Pictures aside, every line of the listing should be given again exactly.

(Available data Opens)

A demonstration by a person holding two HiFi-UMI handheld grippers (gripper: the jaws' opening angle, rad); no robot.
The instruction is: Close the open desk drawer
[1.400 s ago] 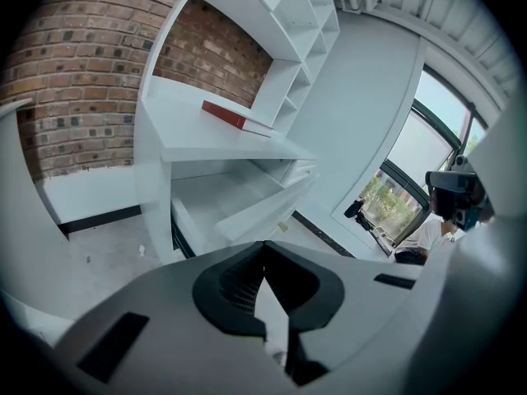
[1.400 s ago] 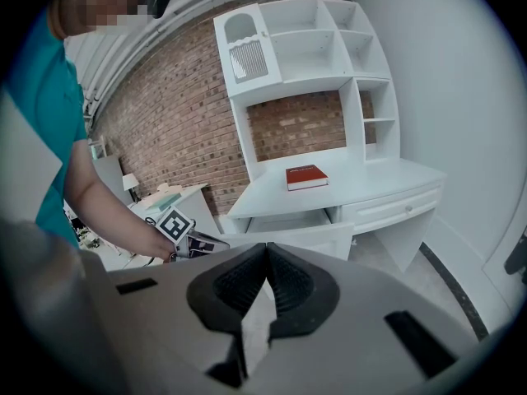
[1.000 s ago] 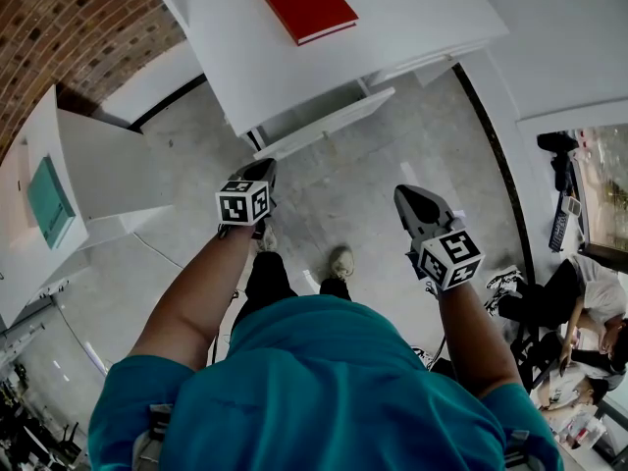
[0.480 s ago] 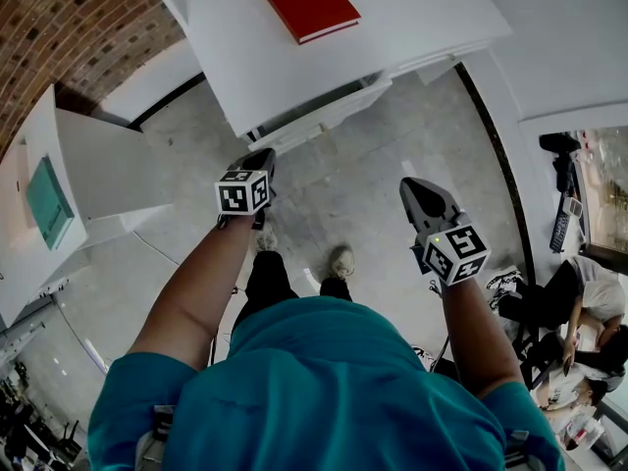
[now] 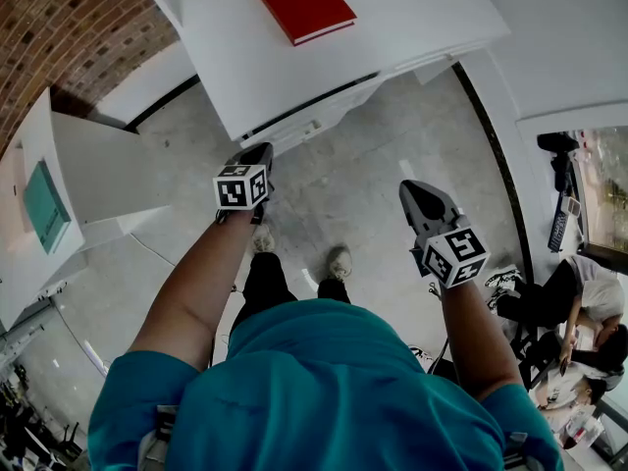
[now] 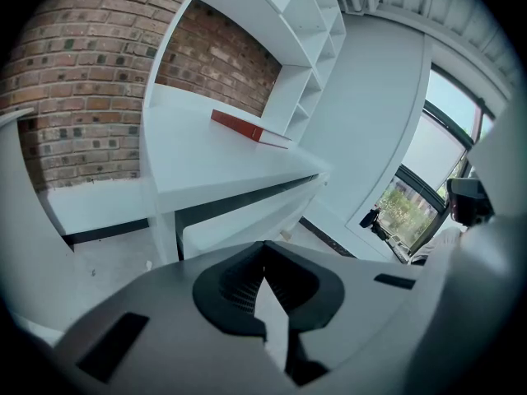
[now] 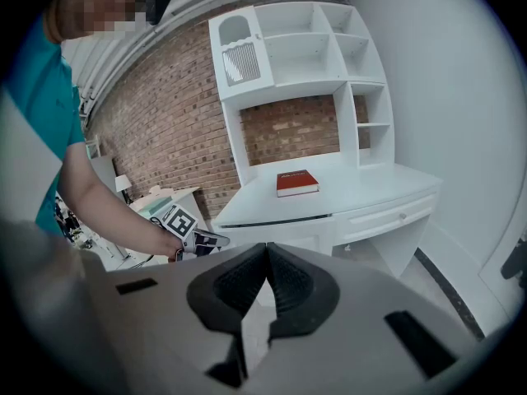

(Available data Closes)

Solved exercise —
A demonstration by a person holding two HiFi-UMI handheld grippers (gripper: the jaws' opening angle, rad); no robot.
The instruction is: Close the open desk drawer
[1.400 s ago] 
[1.400 s ago] 
[1.000 s ago] 
[0.480 s ago] 
[now] 
[now] 
[now] 

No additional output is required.